__WHAT IS EXPECTED__
Restate the listing word for word; omit the images.

__SOURCE MATERIAL__
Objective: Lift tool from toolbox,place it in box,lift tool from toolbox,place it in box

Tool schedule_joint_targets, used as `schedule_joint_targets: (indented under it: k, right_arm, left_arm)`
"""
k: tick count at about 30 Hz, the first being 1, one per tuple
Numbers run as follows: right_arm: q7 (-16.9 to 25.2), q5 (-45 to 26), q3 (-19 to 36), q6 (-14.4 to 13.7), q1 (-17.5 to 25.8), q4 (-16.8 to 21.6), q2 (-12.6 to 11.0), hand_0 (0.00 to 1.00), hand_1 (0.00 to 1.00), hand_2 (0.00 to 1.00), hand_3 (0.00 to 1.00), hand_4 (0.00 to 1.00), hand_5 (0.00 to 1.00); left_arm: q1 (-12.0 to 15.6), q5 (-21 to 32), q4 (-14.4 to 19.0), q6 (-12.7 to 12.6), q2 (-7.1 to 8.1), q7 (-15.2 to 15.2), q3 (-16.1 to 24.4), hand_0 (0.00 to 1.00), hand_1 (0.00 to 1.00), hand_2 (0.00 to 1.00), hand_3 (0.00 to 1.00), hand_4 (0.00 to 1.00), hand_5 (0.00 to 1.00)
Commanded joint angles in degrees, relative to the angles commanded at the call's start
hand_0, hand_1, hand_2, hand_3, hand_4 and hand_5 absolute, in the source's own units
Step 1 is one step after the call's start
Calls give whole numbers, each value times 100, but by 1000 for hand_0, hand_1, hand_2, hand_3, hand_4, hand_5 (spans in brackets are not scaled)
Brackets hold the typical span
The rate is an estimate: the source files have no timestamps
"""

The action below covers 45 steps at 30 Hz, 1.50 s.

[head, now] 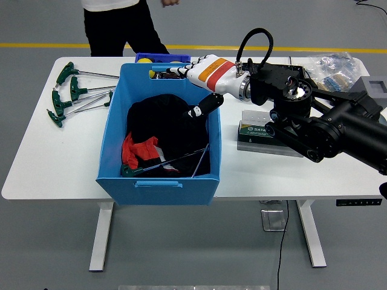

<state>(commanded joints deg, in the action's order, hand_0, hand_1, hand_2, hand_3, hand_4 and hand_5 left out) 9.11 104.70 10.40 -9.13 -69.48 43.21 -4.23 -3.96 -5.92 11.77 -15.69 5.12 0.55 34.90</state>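
The white table (54, 163) carries everything, and the blue box (160, 181) standing left of its middle serves as the landmark. The robot's right arm (326, 130), black and bulky, comes in from the right of the box, crossing above the grey-and-green tool holder (257, 130) that lies on the table just right of the box. At the arm's end the right hand (202, 75), white with an orange and red band, hangs over the box's far right corner; its fingers are loosely spread toward the far rim and its dark thumb points down into the box, with nothing in its grasp. Inside the box lies a heap of black cloth (163, 130) with a red-and-white piece (140, 150) at its near left side. On top of the cloth, near the box's front wall, rest two long thin metal tools (181, 159): one lies nearly flat from a green handle at the left, the other leans against the right wall. Well left of the box, on the bare table, a group of green T-handle wrenches (69, 93) lies with shafts pointing toward the box. Behind the box's far wall, a small blue tray (151, 58) peeks out. Far right of the box sits a clear plastic bag (332, 63) and a grey case (375, 87). Beyond the table, behind the box, a person in dark trousers (115, 27) stands.
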Motion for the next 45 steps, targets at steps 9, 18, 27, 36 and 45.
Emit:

__EXERCISE SOLUTION__
Objective: Lift tool from toolbox,place it in box,lift tool from toolbox,place it in box

Tool schedule_joint_targets, used as `schedule_joint_targets: (indented under it: k, right_arm, left_arm)`
"""
k: tick count at about 30 Hz, the first being 1, one per tuple
Numbers run as follows: right_arm: q7 (-16.9 to 25.2), q5 (-45 to 26), q3 (-19 to 36), q6 (-14.4 to 13.7), q1 (-17.5 to 25.8), q4 (-16.8 to 21.6), q2 (-12.6 to 11.0), hand_0 (0.00 to 1.00), hand_1 (0.00 to 1.00), hand_2 (0.00 to 1.00), hand_3 (0.00 to 1.00), hand_4 (0.00 to 1.00), hand_5 (0.00 to 1.00); left_arm: q1 (-12.0 to 15.6), q5 (-21 to 32), q4 (-14.4 to 19.0), q6 (-12.7 to 12.6), q2 (-7.1 to 8.1), q7 (-15.2 to 15.2), q3 (-16.1 to 24.4), hand_0 (0.00 to 1.00), hand_1 (0.00 to 1.00), hand_2 (0.00 to 1.00), hand_3 (0.00 to 1.00), hand_4 (0.00 to 1.00), hand_5 (0.00 to 1.00)
Commanded joint angles in degrees, relative to the angles commanded at the call's start
hand_0, hand_1, hand_2, hand_3, hand_4 and hand_5 absolute, in the source's own units
Step 1 is one step after the call's start
Calls give whole numbers, each value times 100, but by 1000 for hand_0, hand_1, hand_2, hand_3, hand_4, hand_5 (spans in brackets are not scaled)
Brackets hold the typical span
The rate is an estimate: the source files have no timestamps
"""

The action below covers 45 steps at 30 Hz, 1.50 s.

[head, now] 

<state>(commanded joints deg, in the action's order, hand_0, hand_1, hand_2, hand_3, hand_4 and hand_5 left out) 9.11 104.70 10.40 -9.13 -69.48 43.21 -4.23 -3.96 -5.92 11.77 -15.69 5.12 0.55 34.90</state>
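The white table (54, 163) carries everything, and the blue box (160, 181) standing left of its middle serves as the landmark. The robot's right arm (326, 130), black and bulky, comes in from the right of the box, crossing above the grey-and-green tool holder (257, 130) that lies on the table just right of the box. At the arm's end the right hand (202, 75), white with an orange and red band, hangs over the box's far right corner; its fingers are loosely spread toward the far rim and its dark thumb points down into the box, with nothing in its grasp. Inside the box lies a heap of black cloth (163, 130) with a red-and-white piece (140, 150) at its near left side. On top of the cloth, near the box's front wall, rest two long thin metal tools (181, 159): one lies nearly flat from a green handle at the left, the other leans against the right wall. Well left of the box, on the bare table, a group of green T-handle wrenches (69, 93) lies with shafts pointing toward the box. Behind the box's far wall, a small blue tray (151, 58) peeks out. Far right of the box sits a clear plastic bag (332, 63) and a grey case (375, 87). Beyond the table, behind the box, a person in dark trousers (115, 27) stands.
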Motion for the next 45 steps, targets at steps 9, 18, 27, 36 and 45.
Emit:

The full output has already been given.